Wer irgendeine Veränderung wahrnahm, hatte damit ein Maß für die Zeit.

War das nicht der Fall, fehlte dieses Maß und geriet förmlich in einen zeitlosen Zustand.

Genau das war mit Gonzan Tabo geschehen, nachdem die Quantenwaffe des Aggresorschiffs seinen Jäger zerstört hatte.

Zumindest war das die letzte Veränderung, an die sich Gonzan Tabo zu erinnern vermochte. Danach schien buchstäblich nichts mehr geschehen zu sein.

Er war allein in diesem Nichts.

So als würde das ganze Universum nur aus ihm selbst bestehen.

Aus Gonzan Tabo und seinen Gedanken.

Beziehungsweise dem, was davon übrig geblieben war. Und was das betraf, war er sich gar nicht so sicher, wie viele Komponenten seines Programms tatsächlich erhalten geblieben waren.

Er begann sich darüber zu wundern, dass er überhaupt noch existierte. Denn damit war eigentlich nicht zu rechnen gewesen. Die Totalzerstörung seines Jägers hätte eigentlich dazu führen müssen, dass auch das Programm, das seine Persönlichkeit ausmachte, vollkommen vernichtet wurde.
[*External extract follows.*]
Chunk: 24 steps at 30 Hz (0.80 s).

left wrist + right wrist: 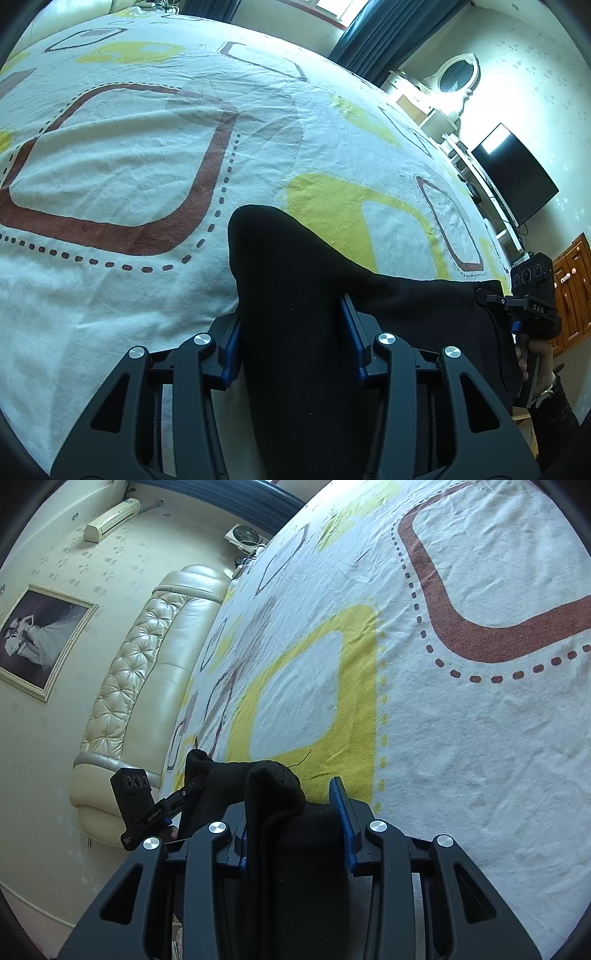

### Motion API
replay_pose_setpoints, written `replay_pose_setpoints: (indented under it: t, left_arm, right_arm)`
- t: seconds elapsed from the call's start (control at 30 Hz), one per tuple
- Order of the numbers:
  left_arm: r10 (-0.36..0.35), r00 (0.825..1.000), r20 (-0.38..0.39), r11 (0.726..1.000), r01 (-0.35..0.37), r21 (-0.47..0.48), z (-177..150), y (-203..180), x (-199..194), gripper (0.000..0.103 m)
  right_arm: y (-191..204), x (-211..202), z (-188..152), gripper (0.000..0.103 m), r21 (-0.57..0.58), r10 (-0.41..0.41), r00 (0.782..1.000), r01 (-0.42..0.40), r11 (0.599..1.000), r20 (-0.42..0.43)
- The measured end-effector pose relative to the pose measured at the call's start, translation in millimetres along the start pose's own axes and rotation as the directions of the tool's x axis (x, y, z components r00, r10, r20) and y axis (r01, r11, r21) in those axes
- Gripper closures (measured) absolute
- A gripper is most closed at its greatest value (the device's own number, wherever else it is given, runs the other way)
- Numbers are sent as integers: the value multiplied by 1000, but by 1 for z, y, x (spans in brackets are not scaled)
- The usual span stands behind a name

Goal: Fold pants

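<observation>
The black pants (295,280) hang bunched between the blue pads of my left gripper (291,339), which is shut on them above the patterned bed sheet (122,155). The cloth runs right to my right gripper (517,325), seen at the right edge. In the right wrist view my right gripper (295,823) is shut on a thick fold of the black pants (280,790), held over the sheet (461,738). My left gripper (166,812) shows at the lower left, gripping the same cloth. The rest of the pants is hidden below the grippers.
The bed has a white sheet with yellow and brown shapes. A cream padded headboard (147,672) lines one side. A dark TV (517,177), a white dresser with mirror (454,81) and wooden cabinets (572,288) stand beyond the other side.
</observation>
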<state>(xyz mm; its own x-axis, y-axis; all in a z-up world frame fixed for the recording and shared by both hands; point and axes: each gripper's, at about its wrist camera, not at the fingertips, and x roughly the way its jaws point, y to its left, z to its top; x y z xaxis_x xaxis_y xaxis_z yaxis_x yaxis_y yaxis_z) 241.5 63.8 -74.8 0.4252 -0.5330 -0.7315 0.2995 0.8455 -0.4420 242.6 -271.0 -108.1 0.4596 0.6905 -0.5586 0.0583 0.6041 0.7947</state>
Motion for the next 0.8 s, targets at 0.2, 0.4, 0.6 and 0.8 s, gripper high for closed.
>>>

Offenbar ist das nicht geschehen, dachte er. Sonst könnte ich jetzt keinen Gedanken fassen. Ich bin Gonzan Tabo. Immer noch. Und allein die Tatsache, dass ich das zu denken im Stande bin, heißt, dass zumindest wesentliche Programmkomponenten irgendwo überlebt haben müssen. Und zwar auf eine physische Weise. Auf einem Datenträger.
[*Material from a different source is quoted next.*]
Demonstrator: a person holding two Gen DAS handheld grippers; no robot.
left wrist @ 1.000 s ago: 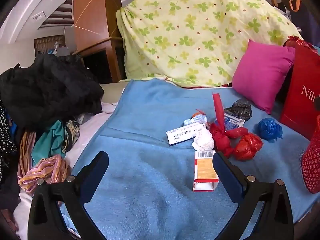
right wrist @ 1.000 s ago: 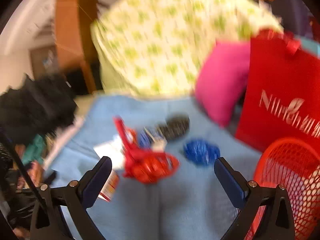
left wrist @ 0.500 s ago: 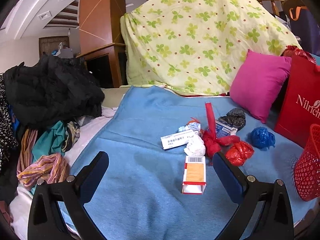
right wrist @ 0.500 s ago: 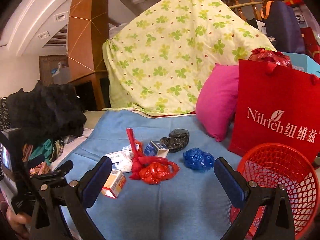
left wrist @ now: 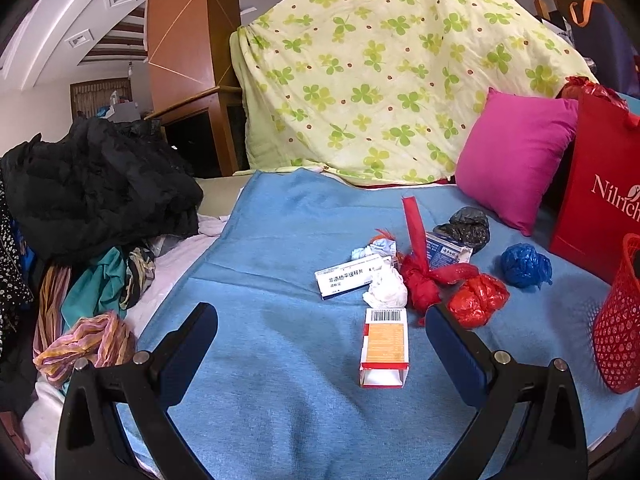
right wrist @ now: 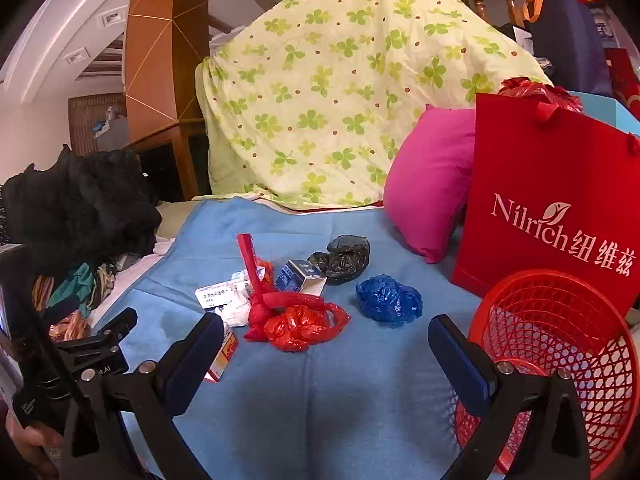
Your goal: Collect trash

An eine metaphysische Existenz glaubte Gonzan Tabo nicht.

Er wusste, dass unter organischen Personen der Glaube an etwas verbreitet war, dass sie Seele nannten. Etwas, das den Gehalt ihrer Persönlichkeit ausmacht und angeblich wandern konnte. Etwas, das in der Lage war, den physischen Tod zu überleben – und zwar nicht etwa durch einen kompletten Gehirnscan und eine Kopie sämtlicher Strukturen, sondern auf immaterielle, nicht erklärbare Weise.

Gonzan Tabo lehnte diese Auffassung als Aberglaube ab.

Alle Information hatte letztlich irgendeine materielle Grundlage. Davon war er überzeugt. Und wenn es lediglich Quantenzustände waren!

Ich denke, also existiere ich, so lautete seine Überzeugung.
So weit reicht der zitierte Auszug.